The second measurement is related to the weight loss. I know that Dr. Mike, Zach and the team will insist – quite rightly – that this is not only about weight loss. I know. I am healthier in every way – just check out my blood work results!
But weight is important, we all know that. And my particular personality (if one can call it that) reacts well to lots of information as motivation.
So I weigh myself every day.
My wife thinks I’m nuts; she weighs herself every five days or so.
There are downsides to weighing in every morning. Some days, depending on sodium content of what I ate the day before, or the kind of exercise I did, or how hot the weather is, my weight will go up a pound or two. Those are bad days. I could avoid them, I suppose, if I weighed myself less frequently.
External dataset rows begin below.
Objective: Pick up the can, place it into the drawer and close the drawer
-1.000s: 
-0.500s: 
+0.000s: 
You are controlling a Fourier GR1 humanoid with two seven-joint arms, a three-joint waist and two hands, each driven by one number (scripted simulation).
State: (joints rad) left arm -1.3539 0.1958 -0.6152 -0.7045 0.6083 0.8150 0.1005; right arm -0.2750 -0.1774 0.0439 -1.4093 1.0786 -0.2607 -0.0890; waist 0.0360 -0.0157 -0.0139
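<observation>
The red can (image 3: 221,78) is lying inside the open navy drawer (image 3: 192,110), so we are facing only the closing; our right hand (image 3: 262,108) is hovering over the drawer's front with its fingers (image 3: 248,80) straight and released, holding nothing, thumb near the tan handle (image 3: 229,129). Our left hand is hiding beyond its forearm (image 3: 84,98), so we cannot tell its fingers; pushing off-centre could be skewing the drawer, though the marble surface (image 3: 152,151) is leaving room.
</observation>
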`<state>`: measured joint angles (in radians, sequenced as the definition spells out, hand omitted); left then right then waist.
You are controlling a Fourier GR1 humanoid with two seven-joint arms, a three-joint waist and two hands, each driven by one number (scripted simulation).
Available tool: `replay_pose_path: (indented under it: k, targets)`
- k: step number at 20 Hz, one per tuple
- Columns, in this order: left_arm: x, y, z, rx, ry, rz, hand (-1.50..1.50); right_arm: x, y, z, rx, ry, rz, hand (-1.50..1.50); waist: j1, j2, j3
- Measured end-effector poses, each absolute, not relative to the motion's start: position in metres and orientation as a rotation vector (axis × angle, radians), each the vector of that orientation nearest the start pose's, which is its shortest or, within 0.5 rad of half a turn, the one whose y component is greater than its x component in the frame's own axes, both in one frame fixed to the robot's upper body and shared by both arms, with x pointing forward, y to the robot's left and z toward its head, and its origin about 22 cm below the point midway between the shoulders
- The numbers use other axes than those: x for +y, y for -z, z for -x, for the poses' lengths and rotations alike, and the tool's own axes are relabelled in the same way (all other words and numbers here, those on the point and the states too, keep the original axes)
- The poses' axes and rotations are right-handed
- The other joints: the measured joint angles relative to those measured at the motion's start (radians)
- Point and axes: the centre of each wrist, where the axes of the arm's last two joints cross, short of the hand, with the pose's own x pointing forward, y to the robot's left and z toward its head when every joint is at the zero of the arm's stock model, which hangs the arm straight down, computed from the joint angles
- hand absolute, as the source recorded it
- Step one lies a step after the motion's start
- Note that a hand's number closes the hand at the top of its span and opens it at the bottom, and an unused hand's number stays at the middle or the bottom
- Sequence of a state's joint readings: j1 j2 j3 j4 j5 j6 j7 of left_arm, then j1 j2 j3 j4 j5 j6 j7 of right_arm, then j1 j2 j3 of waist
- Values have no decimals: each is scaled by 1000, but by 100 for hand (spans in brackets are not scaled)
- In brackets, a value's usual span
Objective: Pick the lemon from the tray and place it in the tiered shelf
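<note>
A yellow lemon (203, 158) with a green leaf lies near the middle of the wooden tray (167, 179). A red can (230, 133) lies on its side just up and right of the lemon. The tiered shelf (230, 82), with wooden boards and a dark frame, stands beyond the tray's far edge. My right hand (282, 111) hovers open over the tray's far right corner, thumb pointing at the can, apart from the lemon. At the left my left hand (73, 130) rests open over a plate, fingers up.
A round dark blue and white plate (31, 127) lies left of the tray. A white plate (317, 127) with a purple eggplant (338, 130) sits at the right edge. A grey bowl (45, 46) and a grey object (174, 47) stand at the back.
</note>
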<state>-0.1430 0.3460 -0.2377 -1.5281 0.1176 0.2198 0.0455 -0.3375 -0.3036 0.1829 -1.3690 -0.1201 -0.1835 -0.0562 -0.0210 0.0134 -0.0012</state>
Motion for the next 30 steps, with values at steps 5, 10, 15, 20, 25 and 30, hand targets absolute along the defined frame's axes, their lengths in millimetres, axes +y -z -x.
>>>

But most days – I’d say 80 per cent or more of the days since Sept. 28, 2011 – I weigh the same or less than I did the day before. As I write this, that is 287 days; I have lost 54 pounds. That means a lot of really good mornings.
I find, personally, that weighing myself daily has the same result, whether I gain or lose: if I lose, I’m motivated to keep going; if I gain, I am motivated to counter whatever evil force has crept inside my body… or, more to the point, I am motivated to be very sure I am following nutritionist Stephanie Clairmont’s tips, to the letter.
It has all worked out really well. I will probably weigh myself every day for the rest of my life. Am I recommending this to you? Not necessarily. I do recommend that you get healthy, and that you find whatever it is that motivates you to do so.
The folks at AIM, by the way, are terrific motivators.